Ibu saya lahir di tahun 1944, sebagai anak ke-10. Selain punya 11 saudara kandung, ia pun punya  kakak tiri dari ibu juga 3 kakak tiri dari ayah. Kehidupan ekonomi saat awal kemerdekaan RI itu tidaklah mudah , apalagi dengan banyak anak. Sesudah gagal meneruskan kuliah di tahun pertama, Ibu bekerja di Apotik.

Keluarga ayah saya merupakan pendatang di Indonesia. Ayah hanya lulusan Sekolah Rakyat (sekarang setara dengan Sekolah Dasar) dan bekerja sebagai teknisi mesin di pabrik tekstil. Mereka tinggal di tanah + 3 x 11 meter berstatus Eigendom Verponding (hak tanah milik orang Belanda), di pinggir kali.

Mereka menikah tahun 1972, dan tinggal di mess karyawan pabrik. Untuk mencukupi kebutuhan hidup saya dan adik, Ibu berjualan kue di pabrik.
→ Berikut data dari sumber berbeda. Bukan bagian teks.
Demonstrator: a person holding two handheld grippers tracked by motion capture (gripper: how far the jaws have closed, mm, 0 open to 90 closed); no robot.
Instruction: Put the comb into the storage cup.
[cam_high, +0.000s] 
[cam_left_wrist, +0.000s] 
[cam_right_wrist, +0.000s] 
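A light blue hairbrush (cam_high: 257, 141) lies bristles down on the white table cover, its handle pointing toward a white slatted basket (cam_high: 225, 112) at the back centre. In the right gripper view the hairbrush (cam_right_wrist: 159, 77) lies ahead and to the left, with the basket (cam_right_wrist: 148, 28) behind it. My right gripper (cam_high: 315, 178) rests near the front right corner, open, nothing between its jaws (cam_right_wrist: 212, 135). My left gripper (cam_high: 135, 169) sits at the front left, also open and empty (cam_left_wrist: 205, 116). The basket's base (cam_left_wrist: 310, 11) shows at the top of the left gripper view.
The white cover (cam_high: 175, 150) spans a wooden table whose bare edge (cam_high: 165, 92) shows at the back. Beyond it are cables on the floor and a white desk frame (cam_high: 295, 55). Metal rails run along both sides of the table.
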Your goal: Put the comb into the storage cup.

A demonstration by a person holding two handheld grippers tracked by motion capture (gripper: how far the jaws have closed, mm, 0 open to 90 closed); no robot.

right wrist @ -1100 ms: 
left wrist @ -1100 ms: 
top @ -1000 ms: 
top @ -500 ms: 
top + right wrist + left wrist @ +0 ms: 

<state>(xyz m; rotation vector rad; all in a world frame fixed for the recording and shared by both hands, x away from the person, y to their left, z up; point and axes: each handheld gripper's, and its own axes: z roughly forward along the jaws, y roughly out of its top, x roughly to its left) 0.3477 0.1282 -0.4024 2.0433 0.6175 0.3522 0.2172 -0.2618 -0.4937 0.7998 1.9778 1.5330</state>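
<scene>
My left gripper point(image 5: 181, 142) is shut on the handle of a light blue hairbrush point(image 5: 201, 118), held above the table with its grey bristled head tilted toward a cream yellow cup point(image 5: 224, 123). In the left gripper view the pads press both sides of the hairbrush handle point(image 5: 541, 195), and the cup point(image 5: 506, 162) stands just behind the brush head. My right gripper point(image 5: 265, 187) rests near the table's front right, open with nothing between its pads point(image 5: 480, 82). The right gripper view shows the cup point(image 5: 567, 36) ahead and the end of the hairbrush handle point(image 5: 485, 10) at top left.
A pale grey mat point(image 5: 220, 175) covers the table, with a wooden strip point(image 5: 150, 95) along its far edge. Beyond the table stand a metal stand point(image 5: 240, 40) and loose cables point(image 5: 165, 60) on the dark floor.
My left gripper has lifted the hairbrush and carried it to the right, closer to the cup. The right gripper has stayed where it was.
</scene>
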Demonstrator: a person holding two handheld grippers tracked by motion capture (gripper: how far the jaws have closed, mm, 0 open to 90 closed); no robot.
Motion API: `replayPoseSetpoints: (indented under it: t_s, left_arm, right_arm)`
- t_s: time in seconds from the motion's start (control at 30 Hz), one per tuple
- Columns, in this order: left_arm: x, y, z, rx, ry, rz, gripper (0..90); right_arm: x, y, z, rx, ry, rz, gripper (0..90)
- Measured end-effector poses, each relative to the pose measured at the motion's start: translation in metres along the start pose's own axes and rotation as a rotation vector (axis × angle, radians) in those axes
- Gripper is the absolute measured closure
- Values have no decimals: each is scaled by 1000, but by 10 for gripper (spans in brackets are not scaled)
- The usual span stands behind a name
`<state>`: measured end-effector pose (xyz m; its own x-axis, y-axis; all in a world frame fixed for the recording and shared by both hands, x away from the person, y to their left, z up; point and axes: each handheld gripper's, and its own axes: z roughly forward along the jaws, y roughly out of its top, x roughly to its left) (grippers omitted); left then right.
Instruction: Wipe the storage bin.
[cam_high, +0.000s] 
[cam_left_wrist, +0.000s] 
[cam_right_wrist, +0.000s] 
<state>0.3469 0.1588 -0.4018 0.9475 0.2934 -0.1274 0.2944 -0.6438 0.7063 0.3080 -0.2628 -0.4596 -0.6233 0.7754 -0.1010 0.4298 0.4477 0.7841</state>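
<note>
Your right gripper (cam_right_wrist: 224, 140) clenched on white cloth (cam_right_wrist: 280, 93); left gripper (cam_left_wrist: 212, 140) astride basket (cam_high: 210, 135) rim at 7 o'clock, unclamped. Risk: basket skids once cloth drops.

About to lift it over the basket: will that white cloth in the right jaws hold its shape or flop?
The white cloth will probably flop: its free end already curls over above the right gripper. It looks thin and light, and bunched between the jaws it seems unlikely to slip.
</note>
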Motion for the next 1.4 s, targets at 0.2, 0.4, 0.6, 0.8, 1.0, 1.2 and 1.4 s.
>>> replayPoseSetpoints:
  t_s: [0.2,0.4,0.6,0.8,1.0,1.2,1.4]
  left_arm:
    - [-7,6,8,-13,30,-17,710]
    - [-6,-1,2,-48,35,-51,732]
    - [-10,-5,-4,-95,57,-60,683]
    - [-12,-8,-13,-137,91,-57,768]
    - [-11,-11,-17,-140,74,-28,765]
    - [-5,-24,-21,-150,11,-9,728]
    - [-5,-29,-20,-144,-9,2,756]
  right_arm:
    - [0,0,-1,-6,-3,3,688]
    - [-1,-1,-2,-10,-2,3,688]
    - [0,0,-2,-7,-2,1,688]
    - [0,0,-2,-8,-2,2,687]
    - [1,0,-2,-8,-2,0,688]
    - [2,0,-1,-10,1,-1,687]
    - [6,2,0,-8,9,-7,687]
Sesudah kakek meninggal, kami pindah ke rumah pinggir kali tersebut. Aksesnya berupa jalan kecil yang hanya bisa dilalui becak. Ada banyak jalan kecil yang saling terhubung dan berfungsi juga sebagai tempat jemuran, tempat bermain, tempat parkir motor tamu, juga tempat Ibu-Ibu cari kutu rambut. Semua rumah berhimpitan, tidak ada yang punya septic tank. Jika “tempat bermain” sedang penuh, kami pindah main ke kali. Di saat musim hujan, kali relative bersih karena banyak kotoran hanyut, tetapi jika musim kemarau, kalinya mengeluarkan bau kurang sedap, karena menjadi septic tank terbuka.
Di tempat itulah, saya dan adik lelaki saya bertumbuh sejak balita.